■ **WHAT THE TASK ASKS**
Your answer should be a faithful copy of the entire listing.

════════════════

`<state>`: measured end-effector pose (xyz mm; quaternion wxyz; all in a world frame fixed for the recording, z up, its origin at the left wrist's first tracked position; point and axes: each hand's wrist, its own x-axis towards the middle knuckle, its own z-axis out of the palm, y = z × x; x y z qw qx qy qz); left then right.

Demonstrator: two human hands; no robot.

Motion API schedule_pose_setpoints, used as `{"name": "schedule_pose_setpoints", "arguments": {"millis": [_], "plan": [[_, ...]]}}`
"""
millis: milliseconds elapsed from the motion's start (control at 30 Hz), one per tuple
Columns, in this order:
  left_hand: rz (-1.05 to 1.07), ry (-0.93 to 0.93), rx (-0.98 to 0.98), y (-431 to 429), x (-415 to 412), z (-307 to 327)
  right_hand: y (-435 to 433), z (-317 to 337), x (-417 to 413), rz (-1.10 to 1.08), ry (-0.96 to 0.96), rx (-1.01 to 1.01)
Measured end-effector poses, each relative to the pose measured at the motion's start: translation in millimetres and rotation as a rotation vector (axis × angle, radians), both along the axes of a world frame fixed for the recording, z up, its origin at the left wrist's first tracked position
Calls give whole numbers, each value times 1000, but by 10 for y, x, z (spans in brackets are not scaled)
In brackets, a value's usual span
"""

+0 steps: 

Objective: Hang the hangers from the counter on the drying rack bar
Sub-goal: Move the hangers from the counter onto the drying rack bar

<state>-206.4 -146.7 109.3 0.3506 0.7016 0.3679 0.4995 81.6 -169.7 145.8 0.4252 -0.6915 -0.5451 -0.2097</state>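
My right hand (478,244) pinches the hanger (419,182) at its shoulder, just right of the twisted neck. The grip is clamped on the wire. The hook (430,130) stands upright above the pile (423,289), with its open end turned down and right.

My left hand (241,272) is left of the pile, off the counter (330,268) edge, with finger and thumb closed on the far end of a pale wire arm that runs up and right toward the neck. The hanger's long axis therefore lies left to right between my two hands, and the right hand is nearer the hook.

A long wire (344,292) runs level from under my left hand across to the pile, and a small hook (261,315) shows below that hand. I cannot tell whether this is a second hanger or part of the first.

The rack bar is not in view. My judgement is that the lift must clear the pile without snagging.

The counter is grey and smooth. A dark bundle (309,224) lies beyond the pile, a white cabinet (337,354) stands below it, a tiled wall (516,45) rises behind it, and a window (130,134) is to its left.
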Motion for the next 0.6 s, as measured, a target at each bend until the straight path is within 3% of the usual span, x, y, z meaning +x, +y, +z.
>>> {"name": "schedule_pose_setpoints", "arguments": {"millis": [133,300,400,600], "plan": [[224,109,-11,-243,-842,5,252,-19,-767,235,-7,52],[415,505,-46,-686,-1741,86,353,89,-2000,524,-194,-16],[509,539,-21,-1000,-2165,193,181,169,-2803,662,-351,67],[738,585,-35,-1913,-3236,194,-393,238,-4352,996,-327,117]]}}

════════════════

■ **EXERCISE ANSWER**
`<state>`: measured end-effector pose (xyz mm; quaternion wxyz; all in a world frame fixed for the recording, z up, its origin at the left wrist's first tracked position; point and axes: each hand's wrist, its own x-axis towards the middle knuckle, its own z-axis out of the palm, y = z × x; x y z qw qx qy qz); left then right.

Demonstrator: two human hands; no robot.

Motion API schedule_pose_setpoints, used as `{"name": "schedule_pose_setpoints", "arguments": {"millis": [_], "plan": [[_, ...]]}}`
"""
millis: milliseconds elapsed from the motion's start (control at 30 Hz), one per tuple
Columns, in this order:
  left_hand: rz (-1.05 to 1.07), ry (-0.93 to 0.93), rx (-0.98 to 0.98), y (-431 to 429), x (-415 to 412), z (-307 to 327)
  right_hand: y (-435 to 433), z (-317 to 337), x (-417 to 413), rz (-1.10 to 1.08), ry (-0.96 to 0.96), rx (-1.01 to 1.01)
Measured end-effector poses, each relative to the pose measured at the motion's start: translation in millimetres and rotation as a rotation vector (axis × angle, radians), both along the axes of a world frame fixed for the recording, z up, its origin at the left wrist's first tracked position
Calls give whole numbers, each value times 1000, but by 10 for y, x, z (spans in brackets are not scaled)
In brackets, a value's usual span
"""

+0 steps: 

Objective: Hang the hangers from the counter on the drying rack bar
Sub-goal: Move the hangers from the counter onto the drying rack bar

<state>-206.4 -146.7 109.3 0.3506 0.7016 0.3679 0.4995 81.6 -169.7 145.8 0.4252 -0.6915 -0.5451 -0.2097</state>
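My right hand (478,244) pinches the hanger (419,182) at its shoulder, just right of the twisted neck. The grip is clamped on the wire. The hook (430,130) stands upright above the pile (423,289), with its open end turned down and right.

My left hand (241,272) is left of the pile, off the counter (330,268) edge, with finger and thumb closed on the far end of a pale wire arm that runs up and right toward the neck. The hanger's long axis therefore lies left to right between my two hands, and the right hand is nearer the hook.

A long wire (344,292) runs level from under my left hand across to the pile, and a small hook (261,315) shows below that hand. I cannot tell whether this is a second hanger or part of the first.

The rack bar is not in view. My judgement is that the lift must clear the pile without snagging.

The counter is grey and smooth. A dark bundle (309,224) lies beyond the pile, a white cabinet (337,354) stands below it, a tiled wall (516,45) rises behind it, and a window (130,134) is to its left.
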Motion for the next 0.6 s, as measured, a target at each bend until the straight path is within 3% of the usual span, x, y, z meaning +x, +y, +z.
>>> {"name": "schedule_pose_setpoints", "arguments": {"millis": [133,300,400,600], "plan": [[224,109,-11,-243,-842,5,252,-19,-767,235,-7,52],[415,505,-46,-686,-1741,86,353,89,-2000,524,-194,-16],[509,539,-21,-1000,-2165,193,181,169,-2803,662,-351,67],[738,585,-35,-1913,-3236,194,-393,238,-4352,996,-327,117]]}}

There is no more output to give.